→ HOW TO COMPLETE THIS TASK: Return the run of lines below that opens with the line containing "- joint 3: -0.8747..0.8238" and closes with the line containing "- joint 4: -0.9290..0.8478", keeping each one exact.

→ DATA FOR PROCESSING:
====
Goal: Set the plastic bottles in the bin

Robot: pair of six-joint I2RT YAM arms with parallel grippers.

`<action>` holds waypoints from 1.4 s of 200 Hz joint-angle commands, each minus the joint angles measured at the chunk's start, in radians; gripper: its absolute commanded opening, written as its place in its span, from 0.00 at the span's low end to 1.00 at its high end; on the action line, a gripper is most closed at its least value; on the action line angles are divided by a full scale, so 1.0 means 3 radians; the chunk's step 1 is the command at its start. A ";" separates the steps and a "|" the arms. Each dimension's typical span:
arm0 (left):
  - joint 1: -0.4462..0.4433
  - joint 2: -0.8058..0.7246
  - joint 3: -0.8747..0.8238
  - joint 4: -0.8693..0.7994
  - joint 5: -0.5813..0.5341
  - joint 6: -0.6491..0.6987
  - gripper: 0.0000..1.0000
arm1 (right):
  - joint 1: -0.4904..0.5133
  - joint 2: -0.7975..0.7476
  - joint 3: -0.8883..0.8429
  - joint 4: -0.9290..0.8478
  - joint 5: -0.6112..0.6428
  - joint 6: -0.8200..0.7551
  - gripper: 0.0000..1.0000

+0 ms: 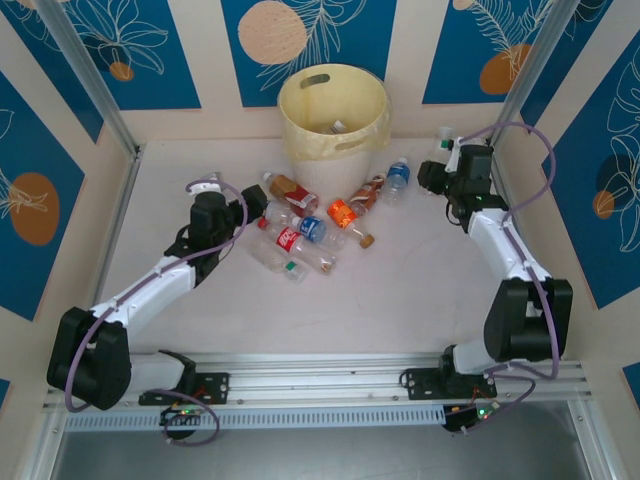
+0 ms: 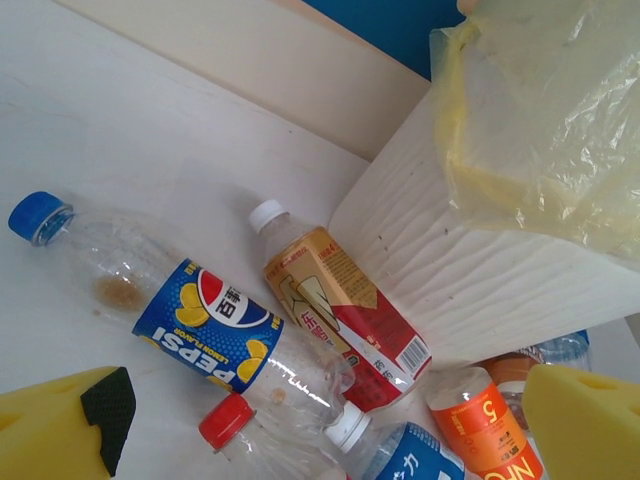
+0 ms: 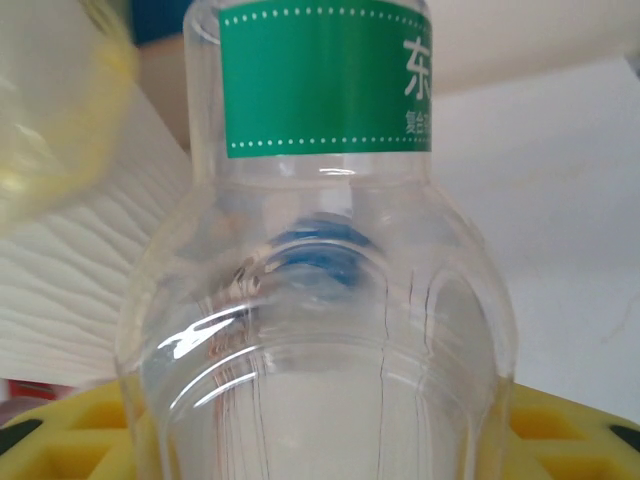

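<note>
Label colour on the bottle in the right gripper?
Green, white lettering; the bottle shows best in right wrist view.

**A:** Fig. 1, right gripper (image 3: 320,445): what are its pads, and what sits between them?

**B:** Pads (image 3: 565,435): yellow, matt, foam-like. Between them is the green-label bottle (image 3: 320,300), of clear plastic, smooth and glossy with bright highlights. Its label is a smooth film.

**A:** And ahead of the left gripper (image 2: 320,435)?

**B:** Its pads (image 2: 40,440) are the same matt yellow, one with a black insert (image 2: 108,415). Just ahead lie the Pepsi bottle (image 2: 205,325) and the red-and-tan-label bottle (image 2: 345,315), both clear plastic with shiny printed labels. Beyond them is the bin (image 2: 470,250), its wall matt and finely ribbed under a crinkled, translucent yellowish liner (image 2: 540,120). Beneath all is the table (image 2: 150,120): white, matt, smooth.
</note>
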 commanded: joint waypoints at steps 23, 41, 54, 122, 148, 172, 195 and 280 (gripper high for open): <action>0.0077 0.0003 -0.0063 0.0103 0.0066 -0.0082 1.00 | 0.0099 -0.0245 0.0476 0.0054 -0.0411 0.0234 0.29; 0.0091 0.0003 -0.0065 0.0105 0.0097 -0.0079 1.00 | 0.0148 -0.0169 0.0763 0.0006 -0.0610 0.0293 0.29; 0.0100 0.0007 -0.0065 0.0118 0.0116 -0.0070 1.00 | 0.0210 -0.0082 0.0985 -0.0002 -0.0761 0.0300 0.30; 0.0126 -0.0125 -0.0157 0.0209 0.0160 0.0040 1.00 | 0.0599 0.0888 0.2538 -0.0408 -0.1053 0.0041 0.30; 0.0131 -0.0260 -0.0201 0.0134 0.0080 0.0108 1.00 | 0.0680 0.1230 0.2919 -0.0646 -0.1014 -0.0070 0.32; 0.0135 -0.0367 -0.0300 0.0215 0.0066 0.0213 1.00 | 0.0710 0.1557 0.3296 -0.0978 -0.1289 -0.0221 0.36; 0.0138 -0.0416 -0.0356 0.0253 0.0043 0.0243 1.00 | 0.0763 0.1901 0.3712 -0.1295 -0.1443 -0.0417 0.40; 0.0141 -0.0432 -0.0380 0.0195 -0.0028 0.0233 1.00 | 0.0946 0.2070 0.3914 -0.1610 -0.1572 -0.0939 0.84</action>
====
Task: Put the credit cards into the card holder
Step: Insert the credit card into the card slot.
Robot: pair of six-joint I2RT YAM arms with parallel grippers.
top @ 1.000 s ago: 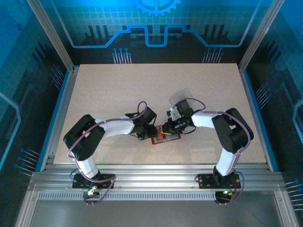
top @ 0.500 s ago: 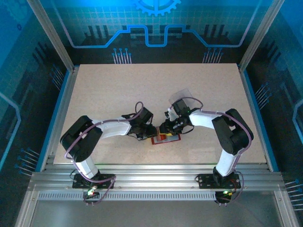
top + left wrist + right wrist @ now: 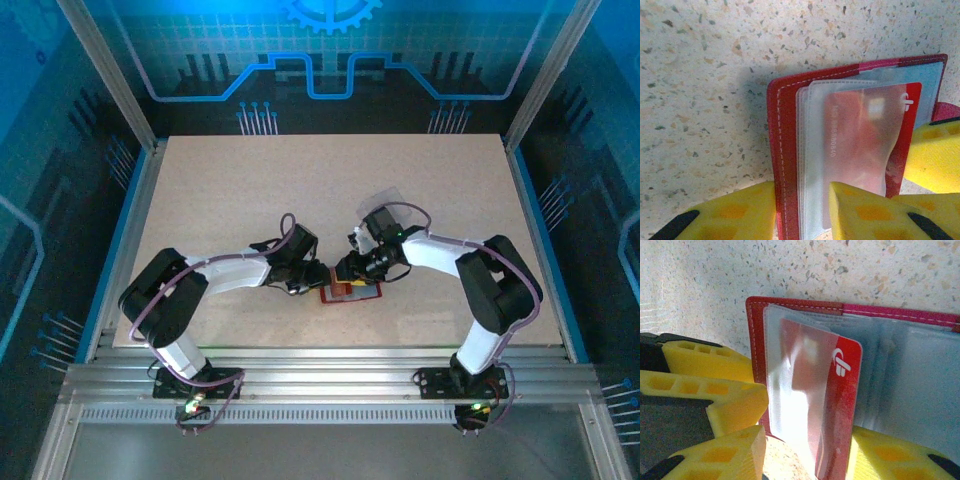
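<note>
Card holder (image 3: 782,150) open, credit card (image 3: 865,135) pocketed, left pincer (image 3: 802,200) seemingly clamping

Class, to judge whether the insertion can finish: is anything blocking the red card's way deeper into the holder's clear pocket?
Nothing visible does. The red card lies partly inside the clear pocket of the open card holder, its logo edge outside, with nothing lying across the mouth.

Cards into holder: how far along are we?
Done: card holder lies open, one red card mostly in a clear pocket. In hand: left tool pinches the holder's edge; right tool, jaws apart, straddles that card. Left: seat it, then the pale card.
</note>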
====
→ SOLUTION:
  - joint 3: -0.8747..0.8238
  - joint 4: -0.8693..0.7994
  - joint 5: -0.5813..0.5341
  - joint 6: -0.6491..0.6987
  - gripper: 0.0000..1.0000
arm1 (right):
  - joint 1: -0.4904..0.5133
  - joint 2: -0.7975..0.7476
  - joint 3: -0.8883..0.8429
  - joint 4: -0.9290..0.8478

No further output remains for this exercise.